» Task details: For every line in the data below, check for the word "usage", then state how many lines have it. Answer with the number only.

(Excerpts from a dataset)
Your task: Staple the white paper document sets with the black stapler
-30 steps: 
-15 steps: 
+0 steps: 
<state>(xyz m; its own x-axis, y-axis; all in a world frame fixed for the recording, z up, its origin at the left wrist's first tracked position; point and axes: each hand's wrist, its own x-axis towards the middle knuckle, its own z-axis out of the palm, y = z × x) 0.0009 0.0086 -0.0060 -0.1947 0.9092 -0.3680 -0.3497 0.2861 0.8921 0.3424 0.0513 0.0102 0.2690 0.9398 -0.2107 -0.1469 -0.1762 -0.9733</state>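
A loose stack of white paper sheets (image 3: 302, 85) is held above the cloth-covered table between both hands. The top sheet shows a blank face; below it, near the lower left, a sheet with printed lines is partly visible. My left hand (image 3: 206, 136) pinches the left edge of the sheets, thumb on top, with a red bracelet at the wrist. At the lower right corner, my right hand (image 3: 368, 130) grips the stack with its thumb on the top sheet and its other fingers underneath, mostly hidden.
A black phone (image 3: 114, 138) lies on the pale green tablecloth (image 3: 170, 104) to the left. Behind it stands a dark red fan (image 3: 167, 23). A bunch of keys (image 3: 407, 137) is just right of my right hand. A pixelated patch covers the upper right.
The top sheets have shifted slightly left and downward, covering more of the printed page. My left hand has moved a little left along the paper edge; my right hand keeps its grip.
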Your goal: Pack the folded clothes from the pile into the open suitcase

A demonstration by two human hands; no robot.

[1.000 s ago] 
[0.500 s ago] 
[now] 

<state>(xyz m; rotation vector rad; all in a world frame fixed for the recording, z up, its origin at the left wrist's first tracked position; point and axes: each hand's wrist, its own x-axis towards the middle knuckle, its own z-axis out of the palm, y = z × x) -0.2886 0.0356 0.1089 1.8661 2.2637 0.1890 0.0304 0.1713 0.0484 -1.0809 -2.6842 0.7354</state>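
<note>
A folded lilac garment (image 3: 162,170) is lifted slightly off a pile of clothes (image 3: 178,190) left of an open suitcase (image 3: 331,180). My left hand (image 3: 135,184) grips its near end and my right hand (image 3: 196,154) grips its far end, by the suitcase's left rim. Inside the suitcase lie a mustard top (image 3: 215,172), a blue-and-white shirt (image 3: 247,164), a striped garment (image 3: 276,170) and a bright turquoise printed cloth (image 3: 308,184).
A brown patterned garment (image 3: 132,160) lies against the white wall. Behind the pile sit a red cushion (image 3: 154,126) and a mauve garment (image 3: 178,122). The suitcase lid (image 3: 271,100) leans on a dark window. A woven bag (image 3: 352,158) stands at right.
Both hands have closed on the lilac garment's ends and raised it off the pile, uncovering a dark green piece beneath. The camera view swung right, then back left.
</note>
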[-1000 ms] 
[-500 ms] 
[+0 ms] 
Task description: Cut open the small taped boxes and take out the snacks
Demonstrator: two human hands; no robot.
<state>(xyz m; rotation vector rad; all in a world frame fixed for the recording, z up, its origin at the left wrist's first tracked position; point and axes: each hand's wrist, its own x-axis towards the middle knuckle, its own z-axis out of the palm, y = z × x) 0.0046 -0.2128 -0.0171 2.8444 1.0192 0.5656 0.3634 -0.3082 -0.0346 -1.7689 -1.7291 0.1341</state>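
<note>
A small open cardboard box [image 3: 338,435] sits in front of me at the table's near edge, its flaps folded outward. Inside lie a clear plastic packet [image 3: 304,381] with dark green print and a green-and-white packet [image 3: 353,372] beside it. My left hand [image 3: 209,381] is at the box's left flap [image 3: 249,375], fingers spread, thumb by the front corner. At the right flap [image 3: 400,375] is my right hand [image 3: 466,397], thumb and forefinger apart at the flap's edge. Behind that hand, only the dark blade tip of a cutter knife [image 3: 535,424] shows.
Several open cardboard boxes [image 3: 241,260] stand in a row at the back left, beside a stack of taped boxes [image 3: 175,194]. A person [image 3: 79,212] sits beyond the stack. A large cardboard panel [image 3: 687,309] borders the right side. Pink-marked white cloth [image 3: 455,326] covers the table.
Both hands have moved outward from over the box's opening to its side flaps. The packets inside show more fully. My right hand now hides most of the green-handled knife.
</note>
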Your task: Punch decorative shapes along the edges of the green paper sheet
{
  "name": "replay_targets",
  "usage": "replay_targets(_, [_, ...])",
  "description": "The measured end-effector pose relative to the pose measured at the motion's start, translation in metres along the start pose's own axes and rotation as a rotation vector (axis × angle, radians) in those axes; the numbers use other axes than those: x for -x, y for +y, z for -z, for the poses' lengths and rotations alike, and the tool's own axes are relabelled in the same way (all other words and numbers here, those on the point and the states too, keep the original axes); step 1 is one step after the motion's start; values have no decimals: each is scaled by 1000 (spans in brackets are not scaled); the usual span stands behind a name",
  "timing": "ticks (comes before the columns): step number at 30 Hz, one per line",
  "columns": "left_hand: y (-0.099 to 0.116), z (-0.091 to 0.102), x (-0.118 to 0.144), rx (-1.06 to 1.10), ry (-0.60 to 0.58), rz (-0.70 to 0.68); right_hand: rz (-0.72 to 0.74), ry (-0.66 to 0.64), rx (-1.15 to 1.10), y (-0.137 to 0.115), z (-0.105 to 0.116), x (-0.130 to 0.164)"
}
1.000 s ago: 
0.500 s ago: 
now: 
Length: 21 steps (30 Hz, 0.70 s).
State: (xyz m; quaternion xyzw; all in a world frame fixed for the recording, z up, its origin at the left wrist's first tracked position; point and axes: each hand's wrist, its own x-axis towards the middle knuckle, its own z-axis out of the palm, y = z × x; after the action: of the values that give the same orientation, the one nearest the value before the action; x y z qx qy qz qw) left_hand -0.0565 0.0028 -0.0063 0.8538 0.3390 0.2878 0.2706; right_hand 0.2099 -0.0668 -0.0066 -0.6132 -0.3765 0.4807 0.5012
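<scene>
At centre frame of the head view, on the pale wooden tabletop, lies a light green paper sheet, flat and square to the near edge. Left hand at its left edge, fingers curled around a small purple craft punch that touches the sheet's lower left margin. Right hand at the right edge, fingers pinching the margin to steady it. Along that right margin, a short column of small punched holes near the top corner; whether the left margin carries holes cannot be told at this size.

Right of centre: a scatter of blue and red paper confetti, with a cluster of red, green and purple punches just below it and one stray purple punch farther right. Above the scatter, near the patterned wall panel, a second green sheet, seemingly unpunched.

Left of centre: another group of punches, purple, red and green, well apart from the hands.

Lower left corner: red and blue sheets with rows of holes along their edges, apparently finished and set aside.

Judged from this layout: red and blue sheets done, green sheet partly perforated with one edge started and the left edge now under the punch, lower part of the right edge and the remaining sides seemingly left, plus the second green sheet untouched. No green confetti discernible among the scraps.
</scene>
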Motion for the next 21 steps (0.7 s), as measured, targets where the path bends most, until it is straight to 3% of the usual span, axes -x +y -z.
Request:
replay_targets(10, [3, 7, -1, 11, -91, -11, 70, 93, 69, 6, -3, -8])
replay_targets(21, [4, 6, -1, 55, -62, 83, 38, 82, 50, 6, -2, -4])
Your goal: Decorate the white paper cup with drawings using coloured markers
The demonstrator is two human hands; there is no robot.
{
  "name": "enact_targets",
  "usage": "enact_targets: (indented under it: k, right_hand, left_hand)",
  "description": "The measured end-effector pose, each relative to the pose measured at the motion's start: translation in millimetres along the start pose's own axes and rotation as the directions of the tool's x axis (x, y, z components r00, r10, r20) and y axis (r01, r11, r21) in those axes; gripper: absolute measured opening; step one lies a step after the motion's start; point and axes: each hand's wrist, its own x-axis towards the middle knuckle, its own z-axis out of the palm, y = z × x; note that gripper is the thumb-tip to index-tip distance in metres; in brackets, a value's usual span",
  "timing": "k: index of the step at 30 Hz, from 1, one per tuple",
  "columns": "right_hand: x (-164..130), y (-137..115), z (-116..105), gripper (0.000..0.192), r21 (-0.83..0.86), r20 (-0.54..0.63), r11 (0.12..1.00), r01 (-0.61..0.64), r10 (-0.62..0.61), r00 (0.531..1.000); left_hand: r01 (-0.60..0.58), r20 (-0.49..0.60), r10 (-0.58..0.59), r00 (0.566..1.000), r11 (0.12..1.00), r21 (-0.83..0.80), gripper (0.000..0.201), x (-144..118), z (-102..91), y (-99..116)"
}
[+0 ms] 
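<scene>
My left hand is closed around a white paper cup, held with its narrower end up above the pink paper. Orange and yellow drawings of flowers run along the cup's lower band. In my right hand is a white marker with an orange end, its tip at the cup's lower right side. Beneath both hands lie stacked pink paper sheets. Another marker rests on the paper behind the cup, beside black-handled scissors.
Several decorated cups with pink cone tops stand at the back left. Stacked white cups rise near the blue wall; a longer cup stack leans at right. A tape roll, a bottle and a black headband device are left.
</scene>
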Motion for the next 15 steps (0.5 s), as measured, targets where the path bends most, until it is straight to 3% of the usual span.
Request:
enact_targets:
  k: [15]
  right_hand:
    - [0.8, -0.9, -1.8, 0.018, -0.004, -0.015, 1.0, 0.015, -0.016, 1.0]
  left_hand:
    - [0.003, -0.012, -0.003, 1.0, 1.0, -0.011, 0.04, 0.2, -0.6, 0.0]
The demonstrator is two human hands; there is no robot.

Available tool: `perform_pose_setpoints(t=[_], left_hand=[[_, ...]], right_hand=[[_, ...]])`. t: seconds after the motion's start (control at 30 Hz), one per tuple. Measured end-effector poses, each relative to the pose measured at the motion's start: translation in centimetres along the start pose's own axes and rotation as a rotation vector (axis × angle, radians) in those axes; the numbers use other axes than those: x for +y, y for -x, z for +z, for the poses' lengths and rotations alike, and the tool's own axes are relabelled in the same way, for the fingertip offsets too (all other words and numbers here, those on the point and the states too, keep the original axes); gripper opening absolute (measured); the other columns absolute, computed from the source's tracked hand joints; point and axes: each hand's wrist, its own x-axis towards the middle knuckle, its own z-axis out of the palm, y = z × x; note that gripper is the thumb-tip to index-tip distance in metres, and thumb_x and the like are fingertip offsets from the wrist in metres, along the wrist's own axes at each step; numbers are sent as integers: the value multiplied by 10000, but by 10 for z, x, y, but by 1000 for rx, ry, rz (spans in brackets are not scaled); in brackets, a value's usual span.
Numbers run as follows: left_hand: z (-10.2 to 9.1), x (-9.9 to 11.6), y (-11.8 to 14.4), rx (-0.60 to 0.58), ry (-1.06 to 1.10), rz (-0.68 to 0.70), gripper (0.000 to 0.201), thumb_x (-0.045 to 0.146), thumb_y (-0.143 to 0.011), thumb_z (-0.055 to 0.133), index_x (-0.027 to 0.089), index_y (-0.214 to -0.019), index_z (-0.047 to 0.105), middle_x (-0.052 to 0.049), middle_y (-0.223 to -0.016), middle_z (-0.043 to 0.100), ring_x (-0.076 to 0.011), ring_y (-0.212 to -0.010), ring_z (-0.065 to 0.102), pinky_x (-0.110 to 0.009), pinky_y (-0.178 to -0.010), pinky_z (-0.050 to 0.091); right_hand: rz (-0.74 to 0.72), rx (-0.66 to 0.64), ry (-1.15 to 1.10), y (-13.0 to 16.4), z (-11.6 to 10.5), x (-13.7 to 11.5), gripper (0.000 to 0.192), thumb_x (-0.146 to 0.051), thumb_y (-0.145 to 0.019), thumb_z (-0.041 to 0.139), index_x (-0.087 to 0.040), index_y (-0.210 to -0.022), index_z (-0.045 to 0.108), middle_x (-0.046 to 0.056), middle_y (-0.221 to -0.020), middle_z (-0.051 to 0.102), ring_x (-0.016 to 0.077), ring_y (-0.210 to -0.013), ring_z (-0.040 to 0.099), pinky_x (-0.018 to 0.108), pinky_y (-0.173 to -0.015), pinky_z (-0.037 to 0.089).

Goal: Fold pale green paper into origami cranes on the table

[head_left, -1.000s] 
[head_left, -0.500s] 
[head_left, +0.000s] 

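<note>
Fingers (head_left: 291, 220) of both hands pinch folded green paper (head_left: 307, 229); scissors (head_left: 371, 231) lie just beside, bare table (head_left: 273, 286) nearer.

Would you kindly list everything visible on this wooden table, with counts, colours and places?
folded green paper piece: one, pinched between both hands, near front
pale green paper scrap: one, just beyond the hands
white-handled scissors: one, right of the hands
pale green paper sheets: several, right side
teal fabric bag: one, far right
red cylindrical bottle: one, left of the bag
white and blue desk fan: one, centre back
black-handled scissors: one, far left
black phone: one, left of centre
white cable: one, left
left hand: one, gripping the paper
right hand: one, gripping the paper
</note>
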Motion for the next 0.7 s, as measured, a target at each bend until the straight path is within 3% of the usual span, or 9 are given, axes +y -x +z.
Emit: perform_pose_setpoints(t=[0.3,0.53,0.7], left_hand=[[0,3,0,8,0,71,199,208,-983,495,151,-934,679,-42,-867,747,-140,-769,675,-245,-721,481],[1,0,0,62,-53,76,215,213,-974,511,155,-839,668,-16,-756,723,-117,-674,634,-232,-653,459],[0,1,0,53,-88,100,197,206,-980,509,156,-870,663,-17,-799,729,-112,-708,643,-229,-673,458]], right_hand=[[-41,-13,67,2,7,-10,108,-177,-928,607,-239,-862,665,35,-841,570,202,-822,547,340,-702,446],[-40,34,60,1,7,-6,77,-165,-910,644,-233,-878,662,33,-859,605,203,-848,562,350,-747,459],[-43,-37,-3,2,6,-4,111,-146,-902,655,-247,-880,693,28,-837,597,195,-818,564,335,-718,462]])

» Response: 2